▶
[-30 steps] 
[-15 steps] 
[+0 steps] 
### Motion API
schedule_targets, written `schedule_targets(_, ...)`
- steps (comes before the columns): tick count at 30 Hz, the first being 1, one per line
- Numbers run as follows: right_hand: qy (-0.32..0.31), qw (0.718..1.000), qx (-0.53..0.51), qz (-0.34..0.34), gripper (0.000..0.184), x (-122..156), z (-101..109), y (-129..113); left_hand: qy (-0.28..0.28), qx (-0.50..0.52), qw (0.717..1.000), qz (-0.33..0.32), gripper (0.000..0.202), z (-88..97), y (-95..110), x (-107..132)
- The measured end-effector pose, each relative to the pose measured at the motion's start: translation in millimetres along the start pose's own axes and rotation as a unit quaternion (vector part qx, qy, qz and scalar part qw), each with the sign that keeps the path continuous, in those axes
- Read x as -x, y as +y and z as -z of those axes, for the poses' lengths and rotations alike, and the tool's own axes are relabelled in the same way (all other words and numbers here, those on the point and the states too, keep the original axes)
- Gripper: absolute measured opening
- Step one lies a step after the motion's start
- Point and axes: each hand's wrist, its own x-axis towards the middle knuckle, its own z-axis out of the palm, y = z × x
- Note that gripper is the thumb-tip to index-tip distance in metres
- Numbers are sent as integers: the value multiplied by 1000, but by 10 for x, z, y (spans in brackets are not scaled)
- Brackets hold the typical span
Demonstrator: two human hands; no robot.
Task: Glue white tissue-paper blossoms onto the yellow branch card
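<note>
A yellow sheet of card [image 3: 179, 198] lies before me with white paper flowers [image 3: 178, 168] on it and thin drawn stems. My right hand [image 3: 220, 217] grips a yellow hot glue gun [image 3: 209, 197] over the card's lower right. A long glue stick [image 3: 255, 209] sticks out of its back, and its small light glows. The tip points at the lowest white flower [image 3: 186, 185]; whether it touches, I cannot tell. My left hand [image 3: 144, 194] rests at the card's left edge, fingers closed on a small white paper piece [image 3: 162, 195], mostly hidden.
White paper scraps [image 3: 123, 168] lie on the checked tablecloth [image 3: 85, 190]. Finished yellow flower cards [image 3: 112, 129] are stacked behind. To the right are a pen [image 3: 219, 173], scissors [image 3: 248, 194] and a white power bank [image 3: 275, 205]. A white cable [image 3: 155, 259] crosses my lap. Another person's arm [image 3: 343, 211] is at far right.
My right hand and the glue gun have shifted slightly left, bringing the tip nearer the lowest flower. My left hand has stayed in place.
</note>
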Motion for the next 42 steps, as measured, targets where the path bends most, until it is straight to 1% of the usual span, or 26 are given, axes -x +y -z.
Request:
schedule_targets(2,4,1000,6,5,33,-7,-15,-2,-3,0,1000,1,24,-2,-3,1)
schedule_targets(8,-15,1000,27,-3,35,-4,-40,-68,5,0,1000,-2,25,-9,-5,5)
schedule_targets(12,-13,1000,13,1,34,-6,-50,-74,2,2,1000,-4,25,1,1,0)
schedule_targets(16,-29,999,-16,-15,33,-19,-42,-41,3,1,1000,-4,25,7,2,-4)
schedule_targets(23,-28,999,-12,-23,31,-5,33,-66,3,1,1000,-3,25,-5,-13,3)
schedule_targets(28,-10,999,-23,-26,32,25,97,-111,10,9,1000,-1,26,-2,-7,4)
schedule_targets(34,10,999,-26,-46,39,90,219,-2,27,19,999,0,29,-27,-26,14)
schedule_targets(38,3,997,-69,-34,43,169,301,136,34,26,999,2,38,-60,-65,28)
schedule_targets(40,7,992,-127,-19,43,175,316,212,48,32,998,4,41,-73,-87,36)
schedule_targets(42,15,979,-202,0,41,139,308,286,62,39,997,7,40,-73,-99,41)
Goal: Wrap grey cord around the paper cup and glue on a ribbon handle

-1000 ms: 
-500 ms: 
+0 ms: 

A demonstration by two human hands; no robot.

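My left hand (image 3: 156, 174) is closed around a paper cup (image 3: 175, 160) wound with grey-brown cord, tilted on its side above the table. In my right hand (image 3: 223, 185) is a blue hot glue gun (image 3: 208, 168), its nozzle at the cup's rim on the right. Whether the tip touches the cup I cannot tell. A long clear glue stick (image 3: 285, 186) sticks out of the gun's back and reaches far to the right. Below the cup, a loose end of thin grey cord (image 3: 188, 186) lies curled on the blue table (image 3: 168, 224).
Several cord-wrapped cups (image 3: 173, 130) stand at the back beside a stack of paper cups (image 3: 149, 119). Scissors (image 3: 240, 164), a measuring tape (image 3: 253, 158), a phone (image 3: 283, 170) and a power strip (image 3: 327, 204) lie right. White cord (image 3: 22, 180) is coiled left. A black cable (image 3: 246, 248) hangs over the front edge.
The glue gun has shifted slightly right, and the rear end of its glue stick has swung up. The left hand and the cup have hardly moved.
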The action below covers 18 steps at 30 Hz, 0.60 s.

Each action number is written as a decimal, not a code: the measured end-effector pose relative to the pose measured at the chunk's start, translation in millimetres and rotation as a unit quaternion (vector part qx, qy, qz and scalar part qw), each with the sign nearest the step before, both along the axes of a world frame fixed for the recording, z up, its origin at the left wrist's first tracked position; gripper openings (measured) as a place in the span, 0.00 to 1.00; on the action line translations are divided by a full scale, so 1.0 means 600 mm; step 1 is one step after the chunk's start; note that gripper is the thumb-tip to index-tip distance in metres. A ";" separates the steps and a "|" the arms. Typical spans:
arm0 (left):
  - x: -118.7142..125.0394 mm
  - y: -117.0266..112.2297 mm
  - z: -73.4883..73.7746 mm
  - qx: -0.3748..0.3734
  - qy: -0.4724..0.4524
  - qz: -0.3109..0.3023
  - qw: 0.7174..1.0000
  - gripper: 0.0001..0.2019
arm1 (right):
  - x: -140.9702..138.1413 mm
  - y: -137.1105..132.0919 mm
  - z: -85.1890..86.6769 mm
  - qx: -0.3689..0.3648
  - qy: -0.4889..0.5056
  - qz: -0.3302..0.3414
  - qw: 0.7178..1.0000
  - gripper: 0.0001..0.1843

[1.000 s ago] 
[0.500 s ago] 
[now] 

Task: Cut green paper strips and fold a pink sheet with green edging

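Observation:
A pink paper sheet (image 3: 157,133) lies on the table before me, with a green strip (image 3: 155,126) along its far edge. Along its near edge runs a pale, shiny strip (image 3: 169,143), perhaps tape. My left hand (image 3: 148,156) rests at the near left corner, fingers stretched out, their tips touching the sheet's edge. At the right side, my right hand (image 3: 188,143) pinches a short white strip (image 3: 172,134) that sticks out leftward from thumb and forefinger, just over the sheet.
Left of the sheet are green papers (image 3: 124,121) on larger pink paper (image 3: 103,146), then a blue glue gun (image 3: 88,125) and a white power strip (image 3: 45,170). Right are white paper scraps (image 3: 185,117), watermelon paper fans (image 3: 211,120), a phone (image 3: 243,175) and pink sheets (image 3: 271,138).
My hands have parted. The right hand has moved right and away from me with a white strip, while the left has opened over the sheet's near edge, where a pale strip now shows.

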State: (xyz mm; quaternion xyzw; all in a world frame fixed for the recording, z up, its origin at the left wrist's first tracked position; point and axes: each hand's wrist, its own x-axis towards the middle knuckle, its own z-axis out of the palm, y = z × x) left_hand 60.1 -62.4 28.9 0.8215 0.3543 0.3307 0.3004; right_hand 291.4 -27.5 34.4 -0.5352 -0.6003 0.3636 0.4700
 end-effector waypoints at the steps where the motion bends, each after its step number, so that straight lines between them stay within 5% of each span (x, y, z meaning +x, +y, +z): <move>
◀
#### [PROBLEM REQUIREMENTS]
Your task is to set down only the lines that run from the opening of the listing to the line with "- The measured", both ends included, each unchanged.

#### [ANSWER AREA]
[-30 steps] 
[-15 steps] 
[+0 steps] 
### Motion API
schedule_targets, written `schedule_targets(_, ...)`
- steps (comes before the columns): tick count at 30 Hz, the first being 1, one per line
- Numbers run as follows: right_hand: qy (-0.32..0.31), qw (0.718..1.000), qx (-0.53..0.51), qz (-0.34..0.34), gripper (0.000..0.184), x (-122..156), z (-101..109), y (-129..113); left_hand: qy (-0.28..0.28), qx (-0.50..0.52), qw (0.717..1.000), qz (-0.33..0.32), gripper (0.000..0.202), z (-88..97), y (-95..110), x (-107..132)
- The measured end-effector pose, each relative to the pose measured at the motion's start: translation in millimetres along the start pose's own axes and rotation as a unit quaternion (vector part qx, qy, qz and scalar part qw), each with the sign that keeps the path continuous, in those axes

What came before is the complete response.